# Bawling Calf Sound?



## Teamroper (Feb 11, 2010)

Has anyone out there used a bawling calf sound? I hunt a lot of cattle farms and haven't used it yet just because I don't want the whole herd on top of me. But we all know that sometimes getting other anima'ls attention is a good thing. I know that the fawn distress works, especially this time of year, but I don't know a thing about the calf call. Just asking. I already have the sound, just wondering if I should use it? See ya in the woods.


----------



## bar-d (Feb 3, 2010)

I would think that would be your biggest problem Teamroper. If cattle are in the pasture with you, they will surely come to investigate. Maybe it would work OK in another pasture with cattle close by but not be able to get close enough to mess up your set?

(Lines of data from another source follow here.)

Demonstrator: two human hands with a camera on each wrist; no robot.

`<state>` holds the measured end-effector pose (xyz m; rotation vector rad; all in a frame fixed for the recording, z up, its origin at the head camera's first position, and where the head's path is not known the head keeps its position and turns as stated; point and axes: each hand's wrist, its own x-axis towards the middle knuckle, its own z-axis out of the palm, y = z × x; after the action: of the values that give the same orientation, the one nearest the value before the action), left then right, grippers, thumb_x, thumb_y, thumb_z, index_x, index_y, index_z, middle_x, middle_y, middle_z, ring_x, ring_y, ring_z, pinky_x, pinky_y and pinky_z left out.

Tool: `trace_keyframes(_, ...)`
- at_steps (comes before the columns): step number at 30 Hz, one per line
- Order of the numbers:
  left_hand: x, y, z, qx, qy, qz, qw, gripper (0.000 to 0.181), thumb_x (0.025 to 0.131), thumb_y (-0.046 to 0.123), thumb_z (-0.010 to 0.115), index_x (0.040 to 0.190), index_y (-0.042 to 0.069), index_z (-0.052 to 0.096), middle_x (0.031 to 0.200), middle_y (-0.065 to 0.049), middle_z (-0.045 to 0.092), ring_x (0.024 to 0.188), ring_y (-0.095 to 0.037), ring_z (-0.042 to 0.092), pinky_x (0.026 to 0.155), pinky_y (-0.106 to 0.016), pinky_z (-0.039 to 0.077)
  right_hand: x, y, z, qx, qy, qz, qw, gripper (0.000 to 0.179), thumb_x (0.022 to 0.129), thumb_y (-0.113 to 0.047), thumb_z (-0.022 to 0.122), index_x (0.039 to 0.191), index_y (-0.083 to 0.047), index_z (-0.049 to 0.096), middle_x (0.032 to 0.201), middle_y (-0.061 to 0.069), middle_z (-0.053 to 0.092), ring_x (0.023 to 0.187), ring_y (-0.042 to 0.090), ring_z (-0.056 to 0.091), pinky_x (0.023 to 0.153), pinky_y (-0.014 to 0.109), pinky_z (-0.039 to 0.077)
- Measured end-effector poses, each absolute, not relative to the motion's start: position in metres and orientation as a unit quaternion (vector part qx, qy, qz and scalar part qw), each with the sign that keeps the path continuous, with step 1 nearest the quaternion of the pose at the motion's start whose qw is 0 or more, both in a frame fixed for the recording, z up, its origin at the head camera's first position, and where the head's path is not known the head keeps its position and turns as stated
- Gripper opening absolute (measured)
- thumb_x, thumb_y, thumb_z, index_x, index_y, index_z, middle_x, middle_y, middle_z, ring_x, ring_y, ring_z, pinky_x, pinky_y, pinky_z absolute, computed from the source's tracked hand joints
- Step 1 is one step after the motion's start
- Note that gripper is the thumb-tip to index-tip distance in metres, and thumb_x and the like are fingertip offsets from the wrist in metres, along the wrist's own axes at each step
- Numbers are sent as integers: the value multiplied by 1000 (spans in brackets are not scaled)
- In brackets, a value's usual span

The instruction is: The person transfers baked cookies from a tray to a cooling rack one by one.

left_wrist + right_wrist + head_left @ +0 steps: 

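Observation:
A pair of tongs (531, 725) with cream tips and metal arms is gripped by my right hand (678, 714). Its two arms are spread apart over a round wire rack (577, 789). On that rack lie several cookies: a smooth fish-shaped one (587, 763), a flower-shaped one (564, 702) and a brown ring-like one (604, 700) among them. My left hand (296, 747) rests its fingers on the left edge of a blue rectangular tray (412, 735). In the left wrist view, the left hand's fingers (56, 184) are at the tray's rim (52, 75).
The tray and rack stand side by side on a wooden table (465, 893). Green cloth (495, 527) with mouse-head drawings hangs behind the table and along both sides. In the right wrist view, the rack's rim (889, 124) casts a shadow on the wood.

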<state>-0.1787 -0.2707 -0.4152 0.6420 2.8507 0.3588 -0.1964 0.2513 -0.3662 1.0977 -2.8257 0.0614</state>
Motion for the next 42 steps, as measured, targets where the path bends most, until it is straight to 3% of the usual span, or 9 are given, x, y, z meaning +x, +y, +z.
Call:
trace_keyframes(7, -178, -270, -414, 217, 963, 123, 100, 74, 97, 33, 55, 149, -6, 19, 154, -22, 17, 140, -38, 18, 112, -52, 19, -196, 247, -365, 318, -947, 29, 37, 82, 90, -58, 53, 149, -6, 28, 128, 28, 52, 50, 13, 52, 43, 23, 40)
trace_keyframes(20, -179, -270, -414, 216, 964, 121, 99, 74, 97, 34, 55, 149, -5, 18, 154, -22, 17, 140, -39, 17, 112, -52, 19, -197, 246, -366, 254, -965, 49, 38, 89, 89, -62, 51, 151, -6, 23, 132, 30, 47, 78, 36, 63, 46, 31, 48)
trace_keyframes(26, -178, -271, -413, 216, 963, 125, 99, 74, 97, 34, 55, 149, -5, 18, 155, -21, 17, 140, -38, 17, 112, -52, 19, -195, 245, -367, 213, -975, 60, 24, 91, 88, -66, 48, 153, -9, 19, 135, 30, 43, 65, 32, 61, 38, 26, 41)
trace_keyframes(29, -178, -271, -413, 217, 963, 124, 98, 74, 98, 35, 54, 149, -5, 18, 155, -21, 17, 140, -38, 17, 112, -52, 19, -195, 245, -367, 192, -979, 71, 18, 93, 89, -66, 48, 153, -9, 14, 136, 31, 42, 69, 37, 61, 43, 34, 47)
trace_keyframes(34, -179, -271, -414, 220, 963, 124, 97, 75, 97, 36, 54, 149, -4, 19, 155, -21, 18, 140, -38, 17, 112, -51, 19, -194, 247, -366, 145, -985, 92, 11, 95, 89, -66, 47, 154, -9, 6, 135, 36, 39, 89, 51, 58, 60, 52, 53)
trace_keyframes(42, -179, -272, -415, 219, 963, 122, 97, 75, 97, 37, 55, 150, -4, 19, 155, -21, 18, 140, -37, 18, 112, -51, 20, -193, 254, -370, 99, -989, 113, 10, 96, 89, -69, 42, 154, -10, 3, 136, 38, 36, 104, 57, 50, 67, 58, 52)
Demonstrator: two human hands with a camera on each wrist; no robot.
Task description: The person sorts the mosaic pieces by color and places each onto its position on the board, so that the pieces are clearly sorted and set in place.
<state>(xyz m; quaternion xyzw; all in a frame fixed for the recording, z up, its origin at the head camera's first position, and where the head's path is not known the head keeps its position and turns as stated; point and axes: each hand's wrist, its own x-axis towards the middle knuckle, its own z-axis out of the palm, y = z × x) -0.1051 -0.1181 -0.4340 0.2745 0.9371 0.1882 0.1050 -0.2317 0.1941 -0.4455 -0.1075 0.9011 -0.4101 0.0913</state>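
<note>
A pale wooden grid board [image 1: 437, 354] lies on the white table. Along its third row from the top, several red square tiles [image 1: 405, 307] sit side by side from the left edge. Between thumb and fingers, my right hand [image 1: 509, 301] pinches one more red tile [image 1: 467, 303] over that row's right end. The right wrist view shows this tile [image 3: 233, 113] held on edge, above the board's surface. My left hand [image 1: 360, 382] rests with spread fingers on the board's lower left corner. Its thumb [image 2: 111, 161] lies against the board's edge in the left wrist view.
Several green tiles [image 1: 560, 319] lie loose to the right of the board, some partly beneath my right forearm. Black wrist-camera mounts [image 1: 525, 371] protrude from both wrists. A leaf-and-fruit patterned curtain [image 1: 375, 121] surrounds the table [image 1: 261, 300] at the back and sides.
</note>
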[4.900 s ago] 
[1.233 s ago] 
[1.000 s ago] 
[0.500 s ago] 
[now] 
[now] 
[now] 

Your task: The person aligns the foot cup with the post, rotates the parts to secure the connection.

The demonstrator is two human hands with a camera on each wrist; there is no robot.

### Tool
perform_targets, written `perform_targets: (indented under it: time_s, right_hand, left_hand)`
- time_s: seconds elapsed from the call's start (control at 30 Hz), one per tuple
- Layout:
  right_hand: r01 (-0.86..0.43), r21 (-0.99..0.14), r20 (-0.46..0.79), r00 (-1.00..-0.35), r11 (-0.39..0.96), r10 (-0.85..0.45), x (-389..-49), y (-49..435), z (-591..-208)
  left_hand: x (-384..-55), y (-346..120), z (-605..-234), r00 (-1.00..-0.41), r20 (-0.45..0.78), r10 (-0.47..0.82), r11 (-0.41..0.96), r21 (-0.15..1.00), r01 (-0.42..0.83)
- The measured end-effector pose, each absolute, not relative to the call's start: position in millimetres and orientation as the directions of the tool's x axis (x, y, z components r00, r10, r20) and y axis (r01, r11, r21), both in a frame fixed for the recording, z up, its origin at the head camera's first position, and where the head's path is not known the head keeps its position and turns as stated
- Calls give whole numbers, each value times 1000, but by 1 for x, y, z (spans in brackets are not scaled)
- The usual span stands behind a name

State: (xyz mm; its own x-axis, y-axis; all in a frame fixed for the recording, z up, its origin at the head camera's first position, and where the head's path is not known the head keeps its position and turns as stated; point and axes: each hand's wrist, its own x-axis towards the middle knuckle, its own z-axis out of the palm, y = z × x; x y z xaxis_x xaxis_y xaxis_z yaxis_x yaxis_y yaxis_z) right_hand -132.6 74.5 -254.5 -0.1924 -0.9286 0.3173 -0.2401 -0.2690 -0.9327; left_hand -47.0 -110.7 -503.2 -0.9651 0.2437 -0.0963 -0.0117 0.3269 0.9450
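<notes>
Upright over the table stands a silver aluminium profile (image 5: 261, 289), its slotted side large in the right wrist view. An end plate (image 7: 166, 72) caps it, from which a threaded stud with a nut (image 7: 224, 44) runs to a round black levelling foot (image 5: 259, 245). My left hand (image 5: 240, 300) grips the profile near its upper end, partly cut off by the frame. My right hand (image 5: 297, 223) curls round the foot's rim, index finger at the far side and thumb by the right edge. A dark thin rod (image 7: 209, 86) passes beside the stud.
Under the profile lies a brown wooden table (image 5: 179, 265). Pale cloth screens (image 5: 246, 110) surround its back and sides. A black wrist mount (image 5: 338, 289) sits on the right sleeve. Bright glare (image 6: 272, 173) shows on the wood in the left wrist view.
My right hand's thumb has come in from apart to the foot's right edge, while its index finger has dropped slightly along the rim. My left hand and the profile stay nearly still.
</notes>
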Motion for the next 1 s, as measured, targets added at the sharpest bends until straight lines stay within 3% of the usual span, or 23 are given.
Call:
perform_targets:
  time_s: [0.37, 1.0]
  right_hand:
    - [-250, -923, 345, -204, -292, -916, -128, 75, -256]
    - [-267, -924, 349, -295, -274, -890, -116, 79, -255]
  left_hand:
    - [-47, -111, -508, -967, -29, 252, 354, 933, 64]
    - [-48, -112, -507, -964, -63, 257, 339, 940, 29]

Shoot, anything is worth a try.


----------



## youngdon (Mar 10, 2010)

It certainly will cause the cattle to come and investigate I tried it and let the cattle get right up on my caller(it was it a tree thank God) I tried to move the cattle out of the way for about fifteen minutes they just got more and more agitated, I didn't want to cause a problem if the rancher came by so I left the caller and went to my next set(trust me there was no way for anyone to get in without me seeing them) as the caller was not real visible. I came back about forty-five minutes later and they were dispersed enough for me to get to it. I don't trust cows they are fairly docile but they spook for reasons that are apparent to them alone. My uncle was trampled by his own cows about twenty years ago he has never been the same. Of course the cows weren't either, but they tasted real good!!


----------



## catcapper (Feb 11, 2010)

Stampede !!!!!!!!!!!!!!!!!!!!!!!


----------



## RoughNeck (Mar 16, 2010)

I know around here where we hunt a bawling calf sound woundnt do us any good cause the cows would come running


----------